The Constitutional Conduct Group (CCG), in an open statement signed by 108 former civil servants, said, “Importantly, no political party is innocent in this regard and governments of all political parties are trampling on human rights and freedom of expression. ” All India and Central Services who have worked with the Central and State Governments.

The signatories include former RAW chief AS Dulat, former cabinet secretary KM Chandrasekhar, former CIC Wajahat Habibullah, former home secretary GK Pillai, former Sikkim DGP Avinash Mohanane and former additional secretary Rana Banerjee.

The distaste and contempt for today’s government are the feelings through which democratic republics are born, the statement said. “Such feelings are considered criminal only in autocracy.

“Where the government of the day can and is changed through the electoral process, it certainly cannot be a criminal offense for any citizen to try and express feelings of dissatisfaction with the government, etc. “

The statement said the low rate of conviction in cases relating to Section 124A raises serious doubts about the genuineness of the claims made during the course of investigation and prosecution, and “shows that the real purpose of such laws is to protect the autocratic rulers from their is to provide a powerful weapon for repression. Control rivals and public opinion”.

It said that whether Section 124A is ultimately removed or not changed, it will make little difference to the common citizen. “This is because, apart from section 124A of the IPC, there are many other provisions in the IPC and other Acts which bar this fundamental right of the citizens and leave them open to arbitrary arrest and prosecution by the government.” “The only way to protect the right of citizens to freedom of speech and expression is if the Supreme Court examines Article 19 under the principle of ‘basic structure of the Constitution’ in the context of all existing laws and provisions which curb this freedom. Let’s put it,” read the statement.

It said the arsenal of arbitrary weapons used to suppress dissent and protest and to control the free formation of public opinion has expanded over the years to include a number of offenses under Section 124A.

Prominent among these offenses are IPC sections 153A (promoting enmity between different groups on grounds of religion, caste, place of birth, etc.), 153B (making allegations, claims prejudicial to national unity), 505 (conducive to public mischief) Statements) and 505(2) (statements causing or promoting enmity, hatred or ill-will between classes), the statement said.

“These provisions are today widely and regularly misused by the police and their political masters, for the purpose of Section 124A,” it said.

“If Section 124A of IPC is held to be unconstitutional by the court, because speech and expression which merely cause dissent are protected (and not prohibited) … UAPA also amended to remove imported elements from Section 124A will need to be done,” the group said.

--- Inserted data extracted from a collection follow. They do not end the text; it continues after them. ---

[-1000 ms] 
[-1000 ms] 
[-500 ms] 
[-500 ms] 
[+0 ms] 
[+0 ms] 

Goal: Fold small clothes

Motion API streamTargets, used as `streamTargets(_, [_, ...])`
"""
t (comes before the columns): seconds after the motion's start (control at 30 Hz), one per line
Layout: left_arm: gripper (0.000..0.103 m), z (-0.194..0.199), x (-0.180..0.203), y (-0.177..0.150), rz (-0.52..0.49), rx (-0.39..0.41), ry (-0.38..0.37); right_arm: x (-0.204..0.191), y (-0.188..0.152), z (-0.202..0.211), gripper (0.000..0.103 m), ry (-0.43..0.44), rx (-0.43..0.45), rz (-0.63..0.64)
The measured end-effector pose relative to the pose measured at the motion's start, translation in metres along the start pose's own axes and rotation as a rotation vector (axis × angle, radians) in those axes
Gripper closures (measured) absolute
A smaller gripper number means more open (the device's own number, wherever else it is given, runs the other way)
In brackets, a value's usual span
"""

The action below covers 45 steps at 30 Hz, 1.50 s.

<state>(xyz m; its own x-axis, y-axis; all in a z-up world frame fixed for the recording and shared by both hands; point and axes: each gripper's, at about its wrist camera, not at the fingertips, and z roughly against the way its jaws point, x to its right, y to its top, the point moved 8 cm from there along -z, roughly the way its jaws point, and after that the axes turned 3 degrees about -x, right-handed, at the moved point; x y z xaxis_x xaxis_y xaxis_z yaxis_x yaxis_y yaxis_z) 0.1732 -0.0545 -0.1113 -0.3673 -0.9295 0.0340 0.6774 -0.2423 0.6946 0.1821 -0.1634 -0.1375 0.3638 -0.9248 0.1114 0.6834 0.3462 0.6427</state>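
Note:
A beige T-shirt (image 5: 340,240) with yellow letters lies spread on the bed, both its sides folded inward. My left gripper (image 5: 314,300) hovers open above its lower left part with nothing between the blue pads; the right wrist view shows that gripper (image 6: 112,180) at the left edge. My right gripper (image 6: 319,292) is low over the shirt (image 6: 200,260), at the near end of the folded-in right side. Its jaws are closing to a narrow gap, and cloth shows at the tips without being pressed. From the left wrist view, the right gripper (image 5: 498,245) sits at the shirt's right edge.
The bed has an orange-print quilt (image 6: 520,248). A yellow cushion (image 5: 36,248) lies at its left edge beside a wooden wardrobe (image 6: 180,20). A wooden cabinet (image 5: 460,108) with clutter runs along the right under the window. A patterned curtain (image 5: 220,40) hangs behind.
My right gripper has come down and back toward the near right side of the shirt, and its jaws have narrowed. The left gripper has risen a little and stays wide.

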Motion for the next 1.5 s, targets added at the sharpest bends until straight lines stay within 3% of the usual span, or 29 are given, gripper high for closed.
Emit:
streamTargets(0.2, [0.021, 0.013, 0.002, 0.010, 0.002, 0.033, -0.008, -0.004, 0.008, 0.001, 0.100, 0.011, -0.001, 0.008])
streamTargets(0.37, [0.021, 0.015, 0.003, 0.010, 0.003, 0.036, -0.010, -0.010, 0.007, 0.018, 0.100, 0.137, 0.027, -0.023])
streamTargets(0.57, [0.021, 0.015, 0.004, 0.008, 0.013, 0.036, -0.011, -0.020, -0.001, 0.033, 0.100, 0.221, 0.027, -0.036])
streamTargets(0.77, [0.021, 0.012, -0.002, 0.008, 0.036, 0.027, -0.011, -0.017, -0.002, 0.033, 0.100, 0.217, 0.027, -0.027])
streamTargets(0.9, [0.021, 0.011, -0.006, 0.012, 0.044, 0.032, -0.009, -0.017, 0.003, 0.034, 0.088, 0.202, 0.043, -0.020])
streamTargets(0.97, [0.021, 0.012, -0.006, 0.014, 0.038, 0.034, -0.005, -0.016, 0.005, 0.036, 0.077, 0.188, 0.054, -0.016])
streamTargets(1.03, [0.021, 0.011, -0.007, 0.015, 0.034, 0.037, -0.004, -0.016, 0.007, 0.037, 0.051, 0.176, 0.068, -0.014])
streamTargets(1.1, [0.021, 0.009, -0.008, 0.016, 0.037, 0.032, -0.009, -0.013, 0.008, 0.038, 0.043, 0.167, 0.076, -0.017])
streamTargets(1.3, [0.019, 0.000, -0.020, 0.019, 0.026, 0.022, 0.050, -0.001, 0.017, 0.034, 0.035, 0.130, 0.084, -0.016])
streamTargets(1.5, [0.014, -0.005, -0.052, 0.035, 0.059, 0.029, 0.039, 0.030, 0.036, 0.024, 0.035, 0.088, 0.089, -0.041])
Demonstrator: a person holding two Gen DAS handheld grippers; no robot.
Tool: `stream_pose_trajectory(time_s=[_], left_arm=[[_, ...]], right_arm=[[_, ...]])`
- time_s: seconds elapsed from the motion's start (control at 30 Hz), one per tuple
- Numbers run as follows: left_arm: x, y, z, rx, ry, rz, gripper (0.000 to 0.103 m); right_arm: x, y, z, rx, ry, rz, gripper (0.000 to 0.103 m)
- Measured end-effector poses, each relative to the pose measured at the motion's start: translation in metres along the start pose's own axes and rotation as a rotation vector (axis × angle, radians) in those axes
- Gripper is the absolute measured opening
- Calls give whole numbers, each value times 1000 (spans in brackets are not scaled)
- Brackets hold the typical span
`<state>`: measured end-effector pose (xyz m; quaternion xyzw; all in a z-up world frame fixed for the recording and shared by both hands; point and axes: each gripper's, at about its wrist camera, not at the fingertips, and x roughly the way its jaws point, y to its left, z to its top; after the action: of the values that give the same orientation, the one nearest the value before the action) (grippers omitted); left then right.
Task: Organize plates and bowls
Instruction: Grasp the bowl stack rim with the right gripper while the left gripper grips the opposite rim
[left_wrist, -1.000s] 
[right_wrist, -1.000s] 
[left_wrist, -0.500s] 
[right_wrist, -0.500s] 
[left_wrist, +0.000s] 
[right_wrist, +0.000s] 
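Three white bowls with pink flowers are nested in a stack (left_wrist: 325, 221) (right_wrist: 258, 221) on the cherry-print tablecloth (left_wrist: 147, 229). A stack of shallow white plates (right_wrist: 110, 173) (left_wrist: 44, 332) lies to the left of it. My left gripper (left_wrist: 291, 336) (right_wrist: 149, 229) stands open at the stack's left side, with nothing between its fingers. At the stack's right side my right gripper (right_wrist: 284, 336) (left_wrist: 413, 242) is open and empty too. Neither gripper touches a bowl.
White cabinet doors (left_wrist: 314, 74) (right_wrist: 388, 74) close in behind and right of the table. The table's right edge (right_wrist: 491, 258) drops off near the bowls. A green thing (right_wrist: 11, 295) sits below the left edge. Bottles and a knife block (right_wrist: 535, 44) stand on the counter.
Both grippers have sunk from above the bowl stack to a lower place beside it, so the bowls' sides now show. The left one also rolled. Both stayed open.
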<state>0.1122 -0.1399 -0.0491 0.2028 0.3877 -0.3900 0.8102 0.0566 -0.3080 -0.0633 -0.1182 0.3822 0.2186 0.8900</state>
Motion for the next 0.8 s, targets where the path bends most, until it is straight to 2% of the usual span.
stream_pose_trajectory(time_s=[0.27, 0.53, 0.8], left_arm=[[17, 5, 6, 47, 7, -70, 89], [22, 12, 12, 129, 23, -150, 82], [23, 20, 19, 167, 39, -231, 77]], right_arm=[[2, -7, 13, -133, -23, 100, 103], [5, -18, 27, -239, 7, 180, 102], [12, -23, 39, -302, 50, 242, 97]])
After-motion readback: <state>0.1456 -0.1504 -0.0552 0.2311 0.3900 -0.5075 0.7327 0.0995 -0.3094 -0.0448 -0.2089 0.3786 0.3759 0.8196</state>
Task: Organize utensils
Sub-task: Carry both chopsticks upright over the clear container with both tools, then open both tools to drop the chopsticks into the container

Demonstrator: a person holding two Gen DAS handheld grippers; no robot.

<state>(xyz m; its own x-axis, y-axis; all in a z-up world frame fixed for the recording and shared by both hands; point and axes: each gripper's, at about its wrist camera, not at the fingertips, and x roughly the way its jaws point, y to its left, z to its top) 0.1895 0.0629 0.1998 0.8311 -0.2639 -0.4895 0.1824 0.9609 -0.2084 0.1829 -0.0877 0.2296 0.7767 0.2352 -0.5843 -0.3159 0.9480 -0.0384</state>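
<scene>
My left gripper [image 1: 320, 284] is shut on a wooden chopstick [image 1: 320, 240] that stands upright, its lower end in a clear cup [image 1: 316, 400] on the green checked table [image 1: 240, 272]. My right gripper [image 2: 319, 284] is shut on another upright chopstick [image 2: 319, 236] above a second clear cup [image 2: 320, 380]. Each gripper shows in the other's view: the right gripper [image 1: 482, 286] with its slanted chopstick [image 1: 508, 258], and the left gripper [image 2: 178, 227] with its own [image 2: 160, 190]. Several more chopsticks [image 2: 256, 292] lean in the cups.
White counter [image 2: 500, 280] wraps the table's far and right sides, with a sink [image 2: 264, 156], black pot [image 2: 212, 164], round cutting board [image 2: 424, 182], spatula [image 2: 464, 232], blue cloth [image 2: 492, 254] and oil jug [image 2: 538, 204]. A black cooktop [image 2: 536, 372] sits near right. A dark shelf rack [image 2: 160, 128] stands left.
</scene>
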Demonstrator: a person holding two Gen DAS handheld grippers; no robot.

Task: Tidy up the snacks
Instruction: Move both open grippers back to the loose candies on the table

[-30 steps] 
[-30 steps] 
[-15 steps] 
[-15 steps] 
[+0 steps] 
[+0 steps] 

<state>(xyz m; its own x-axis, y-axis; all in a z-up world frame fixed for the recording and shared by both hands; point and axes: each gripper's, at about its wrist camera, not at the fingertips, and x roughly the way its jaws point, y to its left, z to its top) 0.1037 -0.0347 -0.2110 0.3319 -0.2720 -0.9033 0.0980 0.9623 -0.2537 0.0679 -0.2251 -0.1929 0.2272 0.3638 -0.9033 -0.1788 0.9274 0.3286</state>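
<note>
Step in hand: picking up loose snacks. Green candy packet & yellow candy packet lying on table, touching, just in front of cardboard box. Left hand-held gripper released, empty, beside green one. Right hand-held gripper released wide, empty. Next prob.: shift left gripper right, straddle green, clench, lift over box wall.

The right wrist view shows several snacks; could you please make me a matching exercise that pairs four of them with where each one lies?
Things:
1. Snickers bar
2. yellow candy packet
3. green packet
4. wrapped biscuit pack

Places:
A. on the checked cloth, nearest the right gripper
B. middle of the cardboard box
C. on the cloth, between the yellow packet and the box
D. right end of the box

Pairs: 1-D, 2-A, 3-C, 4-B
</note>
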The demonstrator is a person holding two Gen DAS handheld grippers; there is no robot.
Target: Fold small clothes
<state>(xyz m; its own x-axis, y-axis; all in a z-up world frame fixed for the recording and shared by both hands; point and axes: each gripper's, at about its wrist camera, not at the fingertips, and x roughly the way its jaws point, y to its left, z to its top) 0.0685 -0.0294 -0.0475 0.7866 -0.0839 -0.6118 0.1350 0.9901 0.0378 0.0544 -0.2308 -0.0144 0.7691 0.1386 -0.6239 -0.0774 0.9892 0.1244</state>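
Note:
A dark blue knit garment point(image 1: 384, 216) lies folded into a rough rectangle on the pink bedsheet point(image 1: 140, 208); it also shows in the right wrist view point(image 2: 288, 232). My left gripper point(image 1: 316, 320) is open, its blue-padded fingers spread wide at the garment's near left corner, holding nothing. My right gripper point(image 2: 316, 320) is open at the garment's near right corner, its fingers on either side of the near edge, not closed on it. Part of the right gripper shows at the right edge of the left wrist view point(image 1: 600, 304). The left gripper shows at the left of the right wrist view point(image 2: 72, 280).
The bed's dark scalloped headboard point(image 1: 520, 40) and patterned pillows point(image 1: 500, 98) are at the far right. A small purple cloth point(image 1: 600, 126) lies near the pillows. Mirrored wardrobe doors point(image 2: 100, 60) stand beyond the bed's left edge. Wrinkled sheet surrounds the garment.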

“The removal of Section 124A from the IPC while upholding the criminalization of ‘unlawful activities’ under the UAPA will provide substantial political gains to the party in power at the central government and at the national level,” the statement said.

It said that UAPA does not vest any powers with the state governments. “It provides that no court shall take cognizance of any offense of illegal activity except with the previous sanction of the Central Government.” “The removal of section 124A of the IPC would mean that the power to prosecute those promoting an adverse opinion against the government would rest entirely with the central government.

“This provides a major impetus to the central government to remove Section 124A under the pretext of protecting human rights, while actually strengthening its ability to suppress freedom in an even more drastic manner,” the statement said.